Fake Amazon product reviews don’t pay (anymore) thanks to a Williamsburg-based vitamin supplement company, Cure Encapsulations, that got hit by the FTC for $12.8 million in the first successful case of its kind, Vox reports.

It’s the Platonic ideal of a modern scam: The defendant is a company called Cure Encapsulations, which is based in Williamsburg, Brooklyn, and owned by a man who alternately goes by Naftula Jacobowitz, Nat Jacobs, and Nate Jacobs. The product in question is a purported weight loss supplement and appetite suppressant made from the Indonesian fruit garcinia cambogia (the fruit looks like a tiny green pumpkin and is associated with liver failure)…..

The company has been buying Amazon reviews of this product since at least October 2014. The complaint includes an email from Jacobowitz to the owner of the fake review seller Amazon Verified Reviews offering the site owners $1,000 to write him an initial 30 reviews, and suggesting a longer-term partnership to keep his product’s rating above 4.3 stars.

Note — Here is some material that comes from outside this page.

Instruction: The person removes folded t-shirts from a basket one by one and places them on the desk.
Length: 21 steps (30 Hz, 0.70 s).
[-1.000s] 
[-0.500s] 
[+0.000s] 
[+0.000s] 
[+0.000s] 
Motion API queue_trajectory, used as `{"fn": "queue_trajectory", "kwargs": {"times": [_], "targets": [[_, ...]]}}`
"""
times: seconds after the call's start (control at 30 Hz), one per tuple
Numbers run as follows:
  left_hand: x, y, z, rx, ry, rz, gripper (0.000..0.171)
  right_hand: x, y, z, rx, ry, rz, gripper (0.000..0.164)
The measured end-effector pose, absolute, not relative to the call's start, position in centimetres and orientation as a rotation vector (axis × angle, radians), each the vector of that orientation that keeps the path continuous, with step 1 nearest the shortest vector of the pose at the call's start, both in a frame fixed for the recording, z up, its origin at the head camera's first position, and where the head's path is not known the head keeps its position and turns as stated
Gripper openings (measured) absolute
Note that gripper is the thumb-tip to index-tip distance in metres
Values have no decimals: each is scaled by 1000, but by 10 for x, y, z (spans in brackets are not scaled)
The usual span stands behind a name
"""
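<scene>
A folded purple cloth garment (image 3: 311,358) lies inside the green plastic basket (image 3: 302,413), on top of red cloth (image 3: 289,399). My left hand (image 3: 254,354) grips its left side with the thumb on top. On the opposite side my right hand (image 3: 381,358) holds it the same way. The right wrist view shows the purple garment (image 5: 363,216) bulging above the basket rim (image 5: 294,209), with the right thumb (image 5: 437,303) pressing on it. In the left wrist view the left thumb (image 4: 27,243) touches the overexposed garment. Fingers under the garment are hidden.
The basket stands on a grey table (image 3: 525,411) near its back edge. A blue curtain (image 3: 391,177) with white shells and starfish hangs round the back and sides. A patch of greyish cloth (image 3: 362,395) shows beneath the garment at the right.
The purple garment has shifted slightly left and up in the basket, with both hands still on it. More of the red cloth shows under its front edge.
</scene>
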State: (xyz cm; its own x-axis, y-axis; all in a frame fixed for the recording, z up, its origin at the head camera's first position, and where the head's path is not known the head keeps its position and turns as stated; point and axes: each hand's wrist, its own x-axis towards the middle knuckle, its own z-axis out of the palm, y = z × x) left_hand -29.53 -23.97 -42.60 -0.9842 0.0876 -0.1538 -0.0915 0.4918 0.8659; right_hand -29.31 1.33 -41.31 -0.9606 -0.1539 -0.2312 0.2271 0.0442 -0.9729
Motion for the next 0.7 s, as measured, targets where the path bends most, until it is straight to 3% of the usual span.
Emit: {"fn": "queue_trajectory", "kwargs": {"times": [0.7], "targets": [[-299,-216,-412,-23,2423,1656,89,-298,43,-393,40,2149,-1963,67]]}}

It’s not just the online business that is getting caught up in their own deceiving ways, as the article points out, Amazon itself sued over 1,000 anonymous freelance writers offering their services on Fiverr in 2015.

As for the arduous task of discerning between authentic and fake reviews, there’s a tool to help you out:

Though this investigation happened after Amazon started actively purging suspicious-looking reviews and forbidding the gifting of products in exchange for them, Wischhover used the free online tool Fakespot to test how well the measures had worked. She used the example of Baebody eye gel, which had more than 7,000 reviews and a 4.5-star rating at the time and was listed as a top 20 Amazon beauty best-seller, despite having only 218 Instagram followers and a vague, uninformative website. Fakespot gave these reviews a C rating and considered 60 percent of the reviews of Baebody “unreliable.”

As of this morning, the product has almost 14,000 reviews; Fakespot calls more than 63 percent of them unreliable.